A nervous introduction to the late Tom Walkinshaw became extra tense after a mishap with his Jaguar
I only met Tom Walkinshaw once and in less than ideal circumstances. I was looking after Autocar’s road test desk and he’d lent us the XJ220 that TWR had developed from scratch for Jaguar. And when I say the XJ220 I mean his XJ220. Car 001.
We’d driven it to a Welsh mountain with a Ferrari 512TR in convoy where we came across a couple with whom we exchanged pleasantries. But they latched onto us thereafter, so to deal with this familiar problem we drove each car across said mountain at artillery-shell velocity. Duly the man stated an urgent need to return to work. Not wishing to seem rude, we enquired what work that was. “I’m a traffic copper, working nights.”

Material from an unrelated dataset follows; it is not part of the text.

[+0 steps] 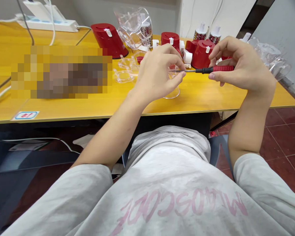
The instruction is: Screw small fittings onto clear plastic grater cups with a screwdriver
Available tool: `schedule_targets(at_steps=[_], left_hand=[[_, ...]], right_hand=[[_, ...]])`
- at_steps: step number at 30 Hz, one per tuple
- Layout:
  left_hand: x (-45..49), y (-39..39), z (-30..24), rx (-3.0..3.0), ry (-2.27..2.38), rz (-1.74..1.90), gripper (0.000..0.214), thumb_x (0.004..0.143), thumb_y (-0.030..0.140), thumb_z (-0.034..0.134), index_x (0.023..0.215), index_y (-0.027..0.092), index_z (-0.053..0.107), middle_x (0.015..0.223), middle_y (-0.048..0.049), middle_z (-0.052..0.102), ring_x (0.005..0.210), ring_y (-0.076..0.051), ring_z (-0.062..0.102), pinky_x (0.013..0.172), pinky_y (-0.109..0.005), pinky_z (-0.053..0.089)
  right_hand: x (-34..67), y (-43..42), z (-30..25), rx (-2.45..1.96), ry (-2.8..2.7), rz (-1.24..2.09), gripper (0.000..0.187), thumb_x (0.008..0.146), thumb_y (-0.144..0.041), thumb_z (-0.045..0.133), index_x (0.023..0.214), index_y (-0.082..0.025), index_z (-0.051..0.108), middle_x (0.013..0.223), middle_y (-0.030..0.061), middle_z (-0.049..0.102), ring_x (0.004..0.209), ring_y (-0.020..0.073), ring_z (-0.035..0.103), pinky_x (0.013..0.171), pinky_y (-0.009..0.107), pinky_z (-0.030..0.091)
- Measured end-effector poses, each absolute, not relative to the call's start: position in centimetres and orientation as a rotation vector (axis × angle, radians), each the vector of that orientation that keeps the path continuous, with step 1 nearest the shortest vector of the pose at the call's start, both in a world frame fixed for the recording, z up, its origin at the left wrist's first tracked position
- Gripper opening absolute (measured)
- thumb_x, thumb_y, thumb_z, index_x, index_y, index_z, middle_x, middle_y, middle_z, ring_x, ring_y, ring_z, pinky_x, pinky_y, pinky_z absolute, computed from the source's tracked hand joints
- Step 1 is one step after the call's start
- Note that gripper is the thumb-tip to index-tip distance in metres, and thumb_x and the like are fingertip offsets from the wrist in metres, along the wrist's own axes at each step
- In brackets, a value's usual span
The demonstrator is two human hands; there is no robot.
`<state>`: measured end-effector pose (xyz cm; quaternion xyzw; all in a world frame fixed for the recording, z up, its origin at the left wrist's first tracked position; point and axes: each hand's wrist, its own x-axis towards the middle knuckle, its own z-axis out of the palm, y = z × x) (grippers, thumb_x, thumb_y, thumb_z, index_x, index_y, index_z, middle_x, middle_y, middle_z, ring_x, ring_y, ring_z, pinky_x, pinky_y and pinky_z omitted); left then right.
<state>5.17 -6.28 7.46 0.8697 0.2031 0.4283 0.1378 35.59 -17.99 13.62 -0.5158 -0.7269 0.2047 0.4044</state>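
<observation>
A screwdriver with a red and black handle [222, 68] lies level between my hands above the near side of the table. My right hand [243, 64] has its thumb and fingers closed on the handle. The metal shaft points left, its tip end reaching between the curled thumb and fingers of my left hand [159, 70]. A clear plastic part [172, 95] with a rounded rim shows under and between the left fingers, which appear to grip it. My hand hides most of that part and the screwdriver's tip.
Red cup-shaped housings [108, 41] and clear plastic jugs [134, 28] stand along the back of the yellow table [199, 98]. Clear plastic pieces [124, 75] lie left of my hand. Metal perforated cylinders [200, 32] stand behind. A white power strip [51, 24] sits at back left.
</observation>
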Motion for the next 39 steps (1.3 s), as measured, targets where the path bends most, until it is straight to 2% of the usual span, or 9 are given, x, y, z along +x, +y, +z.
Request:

Such tests often produce a good story and we thought that was it. But no. We left for a test track where we were to meet Walkinshaw. Knowing his reputation I was nervous about this, rather more so when we crashed his car on the way. A large, unsigned roundabout appeared at the exit of a curve we’d pitched into as fast as the cars would go. The Jaguar led, and from behind the wheel of the Ferrari I watched its trajectory as it drove up to and over the top of the roundabout.< The damage was more messy than mechanical so we drove on, trepidation mounting. We arrived to be greeted by Tom's assistant Fiona Miller; I asked how he might take the news. "Either he'll be completely fine, or God help you. There's no way of telling. I'm quite interested to find out myself." By the time the TWR helicopter landed we were quivering, my chum blurting out his apologies before the rotors had stopped. Tom strode over to his car, surveyed the damage, extended a vast arm around my colleague's shaking shoulders and said simply, "shit happens". Walkinshaw could be difficult, but to the many who knew him well he was an inspiration. Right then I could see why.